■ TASK ITEM ■
Every line from the start of the listing below through the line that contains "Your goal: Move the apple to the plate" is to be reproduced word for word.

■ SOURCE INFORMATION ■
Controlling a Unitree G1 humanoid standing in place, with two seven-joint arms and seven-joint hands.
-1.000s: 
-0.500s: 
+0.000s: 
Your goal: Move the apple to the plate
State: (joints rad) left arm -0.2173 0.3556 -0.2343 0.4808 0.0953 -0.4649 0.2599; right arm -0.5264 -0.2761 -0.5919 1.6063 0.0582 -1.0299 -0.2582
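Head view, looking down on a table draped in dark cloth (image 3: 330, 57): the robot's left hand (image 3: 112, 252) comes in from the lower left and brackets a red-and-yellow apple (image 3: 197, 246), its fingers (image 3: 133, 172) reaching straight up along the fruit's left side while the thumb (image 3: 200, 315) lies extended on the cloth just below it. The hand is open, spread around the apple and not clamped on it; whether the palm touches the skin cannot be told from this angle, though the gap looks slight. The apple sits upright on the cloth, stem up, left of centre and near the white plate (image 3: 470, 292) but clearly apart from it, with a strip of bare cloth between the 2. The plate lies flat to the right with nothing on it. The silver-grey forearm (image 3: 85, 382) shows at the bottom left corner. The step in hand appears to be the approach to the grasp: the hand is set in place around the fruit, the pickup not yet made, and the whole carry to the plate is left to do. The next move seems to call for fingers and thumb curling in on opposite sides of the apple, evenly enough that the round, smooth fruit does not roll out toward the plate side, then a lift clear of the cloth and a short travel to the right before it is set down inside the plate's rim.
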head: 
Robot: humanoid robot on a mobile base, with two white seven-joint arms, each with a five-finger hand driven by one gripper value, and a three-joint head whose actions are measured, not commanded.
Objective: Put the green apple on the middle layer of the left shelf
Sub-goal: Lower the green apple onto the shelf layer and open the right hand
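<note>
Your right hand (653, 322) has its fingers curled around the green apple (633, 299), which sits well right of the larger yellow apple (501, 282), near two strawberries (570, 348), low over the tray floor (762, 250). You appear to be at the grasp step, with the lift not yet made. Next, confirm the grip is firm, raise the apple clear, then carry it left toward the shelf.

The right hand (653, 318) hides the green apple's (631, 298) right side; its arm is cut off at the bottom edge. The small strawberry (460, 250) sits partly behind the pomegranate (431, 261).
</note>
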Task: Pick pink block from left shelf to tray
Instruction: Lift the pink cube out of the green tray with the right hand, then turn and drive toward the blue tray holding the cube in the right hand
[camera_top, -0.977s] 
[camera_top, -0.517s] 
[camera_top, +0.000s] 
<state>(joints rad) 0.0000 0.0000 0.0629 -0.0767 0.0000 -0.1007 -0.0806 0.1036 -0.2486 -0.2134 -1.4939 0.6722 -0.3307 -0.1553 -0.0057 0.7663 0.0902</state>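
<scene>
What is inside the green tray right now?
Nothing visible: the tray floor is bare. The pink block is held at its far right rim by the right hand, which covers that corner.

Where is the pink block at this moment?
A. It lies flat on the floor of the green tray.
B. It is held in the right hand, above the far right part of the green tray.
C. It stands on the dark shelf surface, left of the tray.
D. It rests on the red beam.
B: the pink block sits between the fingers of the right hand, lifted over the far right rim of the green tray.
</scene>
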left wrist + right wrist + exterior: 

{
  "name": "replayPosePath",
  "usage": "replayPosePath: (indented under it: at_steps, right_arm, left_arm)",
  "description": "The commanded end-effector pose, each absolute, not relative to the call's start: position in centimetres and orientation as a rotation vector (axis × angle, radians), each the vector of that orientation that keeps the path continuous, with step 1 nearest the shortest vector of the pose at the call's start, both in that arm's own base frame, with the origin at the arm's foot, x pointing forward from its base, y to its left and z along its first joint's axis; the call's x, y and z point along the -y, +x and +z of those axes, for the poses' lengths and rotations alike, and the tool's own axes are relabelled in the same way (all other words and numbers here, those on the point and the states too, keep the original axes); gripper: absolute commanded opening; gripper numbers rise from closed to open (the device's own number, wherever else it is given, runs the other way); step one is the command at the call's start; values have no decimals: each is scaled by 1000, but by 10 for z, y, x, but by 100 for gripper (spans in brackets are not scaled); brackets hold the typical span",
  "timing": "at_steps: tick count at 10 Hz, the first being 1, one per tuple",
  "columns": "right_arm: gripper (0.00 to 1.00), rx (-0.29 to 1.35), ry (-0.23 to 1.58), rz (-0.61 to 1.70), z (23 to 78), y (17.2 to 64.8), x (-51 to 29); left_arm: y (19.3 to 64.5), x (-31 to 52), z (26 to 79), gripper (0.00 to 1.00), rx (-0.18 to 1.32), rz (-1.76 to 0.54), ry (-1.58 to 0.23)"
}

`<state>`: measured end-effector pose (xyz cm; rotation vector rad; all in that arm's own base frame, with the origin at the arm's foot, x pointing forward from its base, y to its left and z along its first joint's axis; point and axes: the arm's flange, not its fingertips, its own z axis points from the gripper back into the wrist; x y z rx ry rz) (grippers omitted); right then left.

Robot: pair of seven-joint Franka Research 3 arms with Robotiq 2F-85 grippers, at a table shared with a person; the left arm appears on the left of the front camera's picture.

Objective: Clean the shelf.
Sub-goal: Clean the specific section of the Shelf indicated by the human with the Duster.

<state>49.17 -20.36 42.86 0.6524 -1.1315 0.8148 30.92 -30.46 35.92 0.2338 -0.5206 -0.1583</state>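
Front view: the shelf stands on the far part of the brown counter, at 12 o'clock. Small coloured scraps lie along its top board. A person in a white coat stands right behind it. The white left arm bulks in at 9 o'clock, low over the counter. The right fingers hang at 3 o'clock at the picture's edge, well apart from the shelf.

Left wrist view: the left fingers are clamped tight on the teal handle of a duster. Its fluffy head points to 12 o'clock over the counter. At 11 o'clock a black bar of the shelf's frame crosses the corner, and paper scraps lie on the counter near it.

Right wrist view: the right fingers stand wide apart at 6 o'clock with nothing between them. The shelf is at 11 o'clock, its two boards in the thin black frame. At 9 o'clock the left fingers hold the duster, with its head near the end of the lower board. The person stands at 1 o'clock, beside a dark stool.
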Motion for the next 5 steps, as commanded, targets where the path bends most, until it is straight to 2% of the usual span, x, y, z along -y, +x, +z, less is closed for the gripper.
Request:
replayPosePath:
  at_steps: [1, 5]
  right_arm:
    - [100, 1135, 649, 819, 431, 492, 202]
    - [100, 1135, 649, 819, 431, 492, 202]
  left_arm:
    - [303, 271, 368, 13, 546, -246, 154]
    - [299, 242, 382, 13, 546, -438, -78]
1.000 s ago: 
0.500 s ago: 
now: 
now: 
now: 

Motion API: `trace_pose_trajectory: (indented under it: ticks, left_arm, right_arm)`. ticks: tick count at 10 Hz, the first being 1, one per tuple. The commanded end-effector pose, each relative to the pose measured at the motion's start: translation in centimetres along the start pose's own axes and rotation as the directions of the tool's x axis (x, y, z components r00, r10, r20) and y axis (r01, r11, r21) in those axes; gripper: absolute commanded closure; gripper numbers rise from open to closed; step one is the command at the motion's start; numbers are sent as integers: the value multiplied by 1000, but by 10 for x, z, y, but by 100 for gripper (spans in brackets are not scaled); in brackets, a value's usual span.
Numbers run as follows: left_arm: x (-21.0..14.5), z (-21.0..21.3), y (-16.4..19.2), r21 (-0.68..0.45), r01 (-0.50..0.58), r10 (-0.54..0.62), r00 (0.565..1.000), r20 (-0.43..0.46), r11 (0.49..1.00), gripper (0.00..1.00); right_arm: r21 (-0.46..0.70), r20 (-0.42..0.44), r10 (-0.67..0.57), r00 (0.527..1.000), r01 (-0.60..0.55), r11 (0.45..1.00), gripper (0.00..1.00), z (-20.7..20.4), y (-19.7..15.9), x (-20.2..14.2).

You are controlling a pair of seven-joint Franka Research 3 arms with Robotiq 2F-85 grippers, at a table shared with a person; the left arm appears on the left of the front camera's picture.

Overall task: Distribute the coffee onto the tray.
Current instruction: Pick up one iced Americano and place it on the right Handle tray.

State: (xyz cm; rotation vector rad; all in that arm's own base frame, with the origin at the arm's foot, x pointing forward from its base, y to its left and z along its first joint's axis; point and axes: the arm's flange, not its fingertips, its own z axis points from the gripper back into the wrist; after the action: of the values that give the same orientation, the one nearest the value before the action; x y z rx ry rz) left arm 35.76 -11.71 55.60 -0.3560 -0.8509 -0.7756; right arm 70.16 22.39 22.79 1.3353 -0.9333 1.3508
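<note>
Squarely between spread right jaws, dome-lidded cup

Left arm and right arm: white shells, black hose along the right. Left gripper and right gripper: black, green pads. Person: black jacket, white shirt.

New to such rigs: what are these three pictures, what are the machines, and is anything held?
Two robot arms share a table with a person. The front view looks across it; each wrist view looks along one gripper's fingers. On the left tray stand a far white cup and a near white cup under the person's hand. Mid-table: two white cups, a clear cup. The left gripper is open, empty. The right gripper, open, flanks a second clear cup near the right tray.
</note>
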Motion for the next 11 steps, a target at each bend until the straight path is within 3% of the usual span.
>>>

■ ANSWER SPACE ■
Controlling a Unitree G1 humanoid standing in place, with two seven-joint arms and seven-joint hands.
-1.000s: 
-0.500s: 
+0.000s: 
Your goal: Move the apple to the plate

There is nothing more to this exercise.